> [Assignment]:
Repeat the whole listing, keeping each line as it is.

> [Given material]:
********************

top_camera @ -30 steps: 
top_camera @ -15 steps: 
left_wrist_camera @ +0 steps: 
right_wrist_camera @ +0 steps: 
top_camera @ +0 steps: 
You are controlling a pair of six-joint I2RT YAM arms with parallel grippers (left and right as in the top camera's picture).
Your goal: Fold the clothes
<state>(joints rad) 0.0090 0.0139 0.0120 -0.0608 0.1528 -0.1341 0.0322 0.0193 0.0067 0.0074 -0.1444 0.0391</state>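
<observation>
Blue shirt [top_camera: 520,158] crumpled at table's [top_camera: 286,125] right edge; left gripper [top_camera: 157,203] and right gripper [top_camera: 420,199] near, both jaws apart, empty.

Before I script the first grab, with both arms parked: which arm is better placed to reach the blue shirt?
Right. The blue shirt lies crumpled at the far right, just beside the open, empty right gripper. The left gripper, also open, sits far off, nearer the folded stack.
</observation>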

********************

> [The answer]:
top_camera @ -30 steps: 
top_camera @ -15 steps: 
left_wrist_camera @ +0 steps: 
right_wrist_camera @ +0 steps: 
top_camera @ +0 steps: 
You are controlling a pair of six-joint I2RT YAM arms with parallel grippers (left and right as in the top camera's picture).
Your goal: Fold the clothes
<state>(joints rad) 0.0090 0.0139 0.0120 -0.0608 0.1528 -0.1341 0.0322 0.0193 0.0067 0.0074 -0.1444 0.0391</state>
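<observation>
Blue shirt [top_camera: 520,158] crumpled at table's [top_camera: 286,125] right edge; left gripper [top_camera: 157,203] and right gripper [top_camera: 420,199] near, both jaws apart, empty.

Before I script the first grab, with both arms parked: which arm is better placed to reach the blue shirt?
Right. The blue shirt lies crumpled at the far right, just beside the open, empty right gripper. The left gripper, also open, sits far off, nearer the folded stack.
</observation>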

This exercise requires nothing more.